Unilateralism was broadly condemned Friday at a UN Security Council meeting, with more than 70 speakers outlining their visions of multilateralism for the 21st century.
While many commended the lofty ambitions that gave birth to the UN, some voiced concern about the largely "unbridgeable gap" between those goals and the global organization's achievements.
MULTILATERALISM UNDER STRESS
UN Secretary-General Antonio Guterres said in his opening remarks that in just a few days the world will observe the 100th anniversary of the end of the First World War, "a colossal tragedy and a frightening harbinger of bloody decades to follow."
While the global structures established 70 years ago have "a proven track record" of saving lives, generating economic and social progress and preventing war, multilateralism today is "under immense stress."
Warning that trust is declining within and among nations, he said that people are losing faith in political institutions and seem less able to cooperate, even as complex global challenges are on the rise.
Joao Pedro Castanheira do Vale de Almeida, head of the delegation of the European Union to the UN, one of several regional blocs participating in the debate, said that multilateralism is not only a more equal and democratic way to deal with international affairs, but the only realistic way to address national interests.
Europeans have advanced those interests over the past 60 years through multilateralism, rather than in spite of it, he said, adding that an effective multilateral system with a strong UN at its core is needed to address the various global challenges.
Abdulqawi Ahmed Yusuf, president of the International Court of Justice, said multilateralism "is critical to sustaining an international legal order." In fact, without a framework for predictability and stability, the rule of law would disappear.
Describing multilateralism as the result of human experience and civilization in a world in which all have become neighbors, he said bilateral relations cannot create institutions that are able to decide cases on the basis of objective, established principle.
U.S. ambassador to the UN Nikki Haley stroke a different tone, saying that the taxpayers in her country, the largest contributor to the UN, have at times wondered whether multilateralism has been a bad deal.
Underlining their right to expect a return for their contributions, she said that "multilateralism is not good in and of itself but is a means to an end."
The U.S. diplomat also prodded UN bodies for sometimes acting in a way that does not "deserve the support" of Washington, warning that the UN should not take its most generous donor for granted.
STRONG SUPPORT FOR MULTILATERALISM
In stark contrast to Haley's remarks, most of the speakers at the UN meeting voiced strong support for multilateralism.
Russian Ambassador to the UN Vassily Nebenzia said that powerful states should not use their dominance to brazenly circumvent the Security Council's resolutions or behave in unilateral ways.
Citing a string of unilateral moves by Washington in the past several years, from military interventions in the Middle East and violations of World Trade Organization agreements to the withdrawal from various global accords, Nebenzia said that Washington often uses false pretexts to justify its unilateral moves, leaving only disastrous results for the region and the world.

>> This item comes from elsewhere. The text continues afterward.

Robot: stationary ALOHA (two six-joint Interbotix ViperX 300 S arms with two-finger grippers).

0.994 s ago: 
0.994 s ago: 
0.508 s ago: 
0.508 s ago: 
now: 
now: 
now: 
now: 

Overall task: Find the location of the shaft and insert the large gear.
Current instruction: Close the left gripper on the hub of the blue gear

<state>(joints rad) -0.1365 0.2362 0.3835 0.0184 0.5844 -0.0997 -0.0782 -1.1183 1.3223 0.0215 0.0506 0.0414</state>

"True multilateralism is founded on inclusion instead of exclusion, cooperation instead of confrontation," said Iran's UN ambassador Gholamali Khoshroo.
Highlighting the U.S. withdrawal from the Iran nuclear deal, he said that the global community "should not allow the United States to pursue its unilateral, arrogant and self-centered policy" as such actions would result in a world order founded on power, not law.
Venezuela's permanent representative to the UN Samuel Moncada Acosta, who spoke for the Non-Aligned Movement, echoed concerns about the growing trend in some countries to resort to unilateral sanctions that undermine the UN Charter and international law as a whole.
The permanent representative of Ethiopia to the UN Taye Atske Selassie Amde, urging the UN to learn not only from its past success but also from its mistakes, said the main question now is how to make the organization more effective and efficient facing 21st century challenges.
Also underlining the Charter principles of sovereignty, territorial integrity, independence and non-interference in states' domestic affairs, he said the UN must remain at the core of the world's multilateral system and is "ultimately an organization we can't live without."